The Workforce Question
Artificial intelligence rarely enters an organisation without reshaping internal roles.
The agreement between Safaricom and Indosat includes training programmes for executives and technical staff. The companies also plan short-term exchanges intended to expose employees to different operational environments.
Telecom companies face a growing skills challenge. AI systems require data engineers, machine learning specialists, and product teams capable of translating technical models into operational decisions.
Many operators still rely on organisational structures designed around traditional network engineering.
That mismatch is beginning to show.
Building an AI-enabled telecom network is not just a matter of installing new software. It involves integrating analytics into management processes, customer support systems, and investment planning frameworks.
The exchange programmes proposed under the partnership may look modest on paper, yet they reflect a broader industry concern. Telecom companies are trying to retrain themselves.
A Cross-Regional Experiment in Telecom Collaboration
Partnerships between telecom operators across continents are not new. They often involve roaming agreements or infrastructure sharing arrangements.
The Safaricom Indosat partnership is different in character.

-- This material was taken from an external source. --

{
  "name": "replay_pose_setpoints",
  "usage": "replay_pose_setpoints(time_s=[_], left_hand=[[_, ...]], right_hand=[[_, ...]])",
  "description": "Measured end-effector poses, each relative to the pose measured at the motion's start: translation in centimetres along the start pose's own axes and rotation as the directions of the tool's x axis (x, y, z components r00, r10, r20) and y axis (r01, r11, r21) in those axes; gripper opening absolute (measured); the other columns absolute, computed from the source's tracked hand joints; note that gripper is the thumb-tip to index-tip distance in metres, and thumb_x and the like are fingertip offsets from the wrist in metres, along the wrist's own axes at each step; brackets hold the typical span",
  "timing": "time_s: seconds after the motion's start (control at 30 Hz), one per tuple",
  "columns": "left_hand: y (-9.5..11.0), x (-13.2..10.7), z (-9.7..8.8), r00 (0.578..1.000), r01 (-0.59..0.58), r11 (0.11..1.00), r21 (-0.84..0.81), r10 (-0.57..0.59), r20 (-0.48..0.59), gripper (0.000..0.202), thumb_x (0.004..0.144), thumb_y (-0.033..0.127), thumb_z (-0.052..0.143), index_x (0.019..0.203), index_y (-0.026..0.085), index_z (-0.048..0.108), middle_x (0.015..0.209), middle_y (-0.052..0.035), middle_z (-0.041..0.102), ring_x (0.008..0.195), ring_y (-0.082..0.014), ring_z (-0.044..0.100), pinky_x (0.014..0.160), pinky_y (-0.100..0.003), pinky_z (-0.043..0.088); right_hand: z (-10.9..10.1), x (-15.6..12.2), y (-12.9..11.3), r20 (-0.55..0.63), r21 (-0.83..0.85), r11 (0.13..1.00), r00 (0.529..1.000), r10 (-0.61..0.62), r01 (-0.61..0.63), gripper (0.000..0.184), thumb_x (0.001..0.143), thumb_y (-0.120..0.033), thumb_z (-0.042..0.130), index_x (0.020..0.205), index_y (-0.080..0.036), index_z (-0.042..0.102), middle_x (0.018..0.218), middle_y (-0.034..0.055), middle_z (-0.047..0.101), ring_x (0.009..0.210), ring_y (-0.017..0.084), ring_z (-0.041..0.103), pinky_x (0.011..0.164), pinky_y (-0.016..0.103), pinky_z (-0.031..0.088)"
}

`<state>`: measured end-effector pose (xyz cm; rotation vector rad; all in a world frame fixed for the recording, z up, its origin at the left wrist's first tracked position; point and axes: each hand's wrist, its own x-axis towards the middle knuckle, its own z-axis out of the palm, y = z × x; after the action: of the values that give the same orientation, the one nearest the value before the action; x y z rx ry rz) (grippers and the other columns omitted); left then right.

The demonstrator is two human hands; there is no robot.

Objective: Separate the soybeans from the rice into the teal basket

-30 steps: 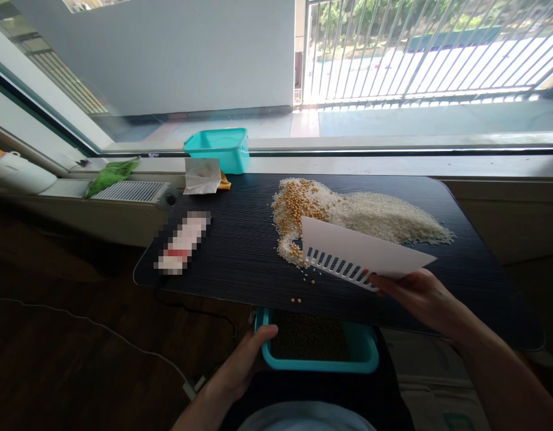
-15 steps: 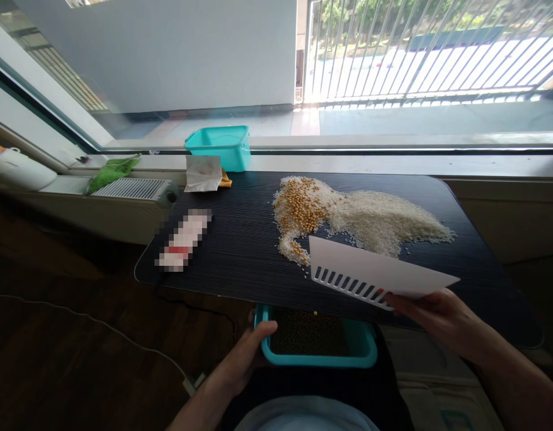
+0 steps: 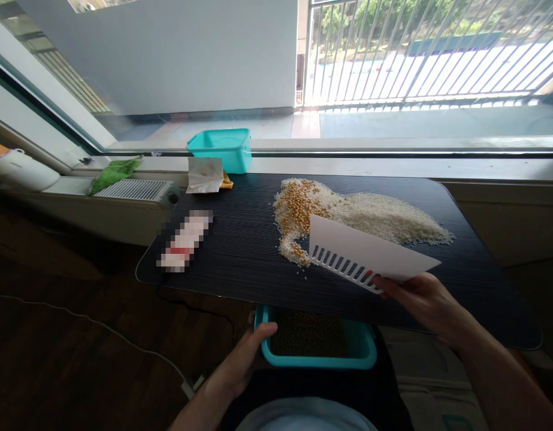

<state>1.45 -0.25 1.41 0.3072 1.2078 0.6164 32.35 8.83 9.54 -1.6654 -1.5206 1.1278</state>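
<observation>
White slotted sheet (image 3: 370, 246) is being gripped by right hand (image 3: 426, 298) toward the near edge of the surface (image 3: 240, 257), rice (image 3: 379, 212) being partly hidden behind; teal bin (image 3: 321, 361) is being gripped below by left hand (image 3: 247, 356)

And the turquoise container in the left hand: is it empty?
Not empty: a dark, grainy mass shows inside the turquoise container, whose rim the left hand grips. How full it is, I cannot tell; shadow hides the depth.
</observation>
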Motion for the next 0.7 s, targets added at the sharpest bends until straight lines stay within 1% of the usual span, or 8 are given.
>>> replay_pose_setpoints(time_s=[0.07,0.17,0.23,0.3,0.37,0.53,0.6,0.7], left_hand=[[0.06,-0.05,0.07,1.000,0.004,1.000,-0.003,-0.004,-0.003,0.066,0.078,0.048,0.066,0.132,0.013,0.053,0.132,-0.0169,0.062,0.117,-0.0351,0.059,0.077,-0.039,0.056],[0.21,-0.16,0.23,1.000,0.008,1.000,-0.005,-0.008,-0.014,0.067,0.077,0.047,0.066,0.132,0.012,0.052,0.131,-0.0171,0.062,0.117,-0.0353,0.059,0.075,-0.038,0.056],[0.31,-0.21,0.35,1.000,0.010,1.000,-0.012,-0.011,-0.012,0.067,0.076,0.046,0.067,0.132,0.012,0.052,0.130,-0.0170,0.063,0.116,-0.0348,0.060,0.074,-0.037,0.055],[0.37,-0.23,0.43,1.000,0.010,1.000,-0.019,-0.010,-0.007,0.068,0.076,0.046,0.067,0.133,0.012,0.052,0.130,-0.0168,0.063,0.115,-0.0342,0.061,0.073,-0.036,0.055],[0.39,-0.23,0.46,1.000,0.007,1.000,-0.016,-0.008,-0.008,0.067,0.076,0.046,0.067,0.132,0.012,0.051,0.130,-0.0175,0.063,0.114,-0.0345,0.061,0.072,-0.036,0.055],[0.41,-0.36,0.43,1.000,0.007,1.000,-0.015,-0.007,-0.021,0.067,0.075,0.046,0.068,0.130,0.011,0.053,0.127,-0.0176,0.064,0.112,-0.0337,0.062,0.074,-0.036,0.055],[0.43,-0.42,0.41,1.000,0.003,1.000,-0.004,-0.004,-0.029,0.066,0.075,0.047,0.068,0.128,0.010,0.054,0.126,-0.0175,0.065,0.111,-0.0332,0.063,0.075,-0.036,0.055],[0.44,-0.44,0.36,1.000,-0.007,1.000,-0.005,0.007,-0.026,0.064,0.076,0.046,0.067,0.129,0.013,0.054,0.126,-0.0157,0.066,0.111,-0.0320,0.063,0.077,-0.036,0.056]], right_hand=[[0.27,0.10,-0.19,0.028,0.004,1.000,0.999,-0.019,0.019,0.054,0.060,-0.074,0.071,0.054,-0.020,0.074,0.077,0.0097,0.078,0.071,0.029,0.071,0.065,0.036,0.060],[0.59,0.28,-0.09,0.044,0.017,0.998,0.998,-0.054,0.053,0.050,0.063,-0.070,0.071,0.060,-0.020,0.076,0.078,0.0085,0.078,0.072,0.029,0.071,0.066,0.036,0.060],[0.66,0.48,0.24,0.025,0.000,0.999,0.998,-0.054,0.054,0.048,0.064,-0.067,0.071,0.063,-0.020,0.077,0.076,0.0082,0.078,0.069,0.028,0.071,0.062,0.034,0.059],[0.66,0.73,0.55,0.009,-0.031,0.999,0.999,-0.042,0.043,0.047,0.064,-0.066,0.071,0.060,-0.020,0.077,0.070,0.0081,0.077,0.065,0.027,0.070,0.057,0.033,0.057],[0.69,0.91,0.65,0.013,-0.049,0.998,0.999,-0.041,0.042,0.046,0.065,-0.065,0.070,0.057,-0.019,0.075,0.067,0.0079,0.076,0.063,0.027,0.069,0.055,0.032,0.056],[0.90,0.68,0.10,0.065,-0.013,0.997,0.995,-0.074,0.075,0.047,0.067,-0.065,0.070,0.065,-0.019,0.078,0.080,0.0080,0.079,0.072,0.028,0.071,0.065,0.034,0.059],[0.92,0.56,-0.05,0.068,-0.010,0.997,0.995,-0.074,0.075,0.049,0.067,-0.067,0.069,0.067,-0.019,0.078,0.080,0.0080,0.079,0.073,0.029,0.072,0.066,0.035,0.059],[0.92,0.65,-0.07,0.057,-0.027,0.997,0.995,-0.077,0.079,0.051,0.066,-0.069,0.069,0.066,-0.019,0.078,0.076,0.0076,0.078,0.069,0.028,0.071,0.062,0.035,0.059]])
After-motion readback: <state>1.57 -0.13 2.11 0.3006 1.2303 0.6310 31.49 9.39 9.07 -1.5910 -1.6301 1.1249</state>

Instead of linking networks, it attempts to connect operational knowledge between two companies facing similar pressures in different markets. One operates in East Africa, the other in Southeast Asia. Both regions contain large prepaid user bases, expanding digital economies, and governments pushing for wider financial inclusion.
The companies are effectively comparing notes.
Safaricom wants to deepen its technical capabilities in AI-driven network operations. Indosat wants to understand how mobile money can become an integral part of a telecom ecosystem rather than a separate digital wallet product.
Whether those ambitions translate into tangible products remains uncertain. Technology partnerships often produce more learning than deployment.
Still, the attempt itself reflects something broader within the telecom industry.
Operators are searching for new ways to extract value from the networks they spent decades building. Artificial intelligence, mobile financial services, and data-driven infrastructure planning have become the tools most frequently invoked in that search.
The Safaricom Indosat partnership places those ideas inside a practical collaboration. Two operators, two markets, and a set of shared questions about how telecom networks evolve in the next decade.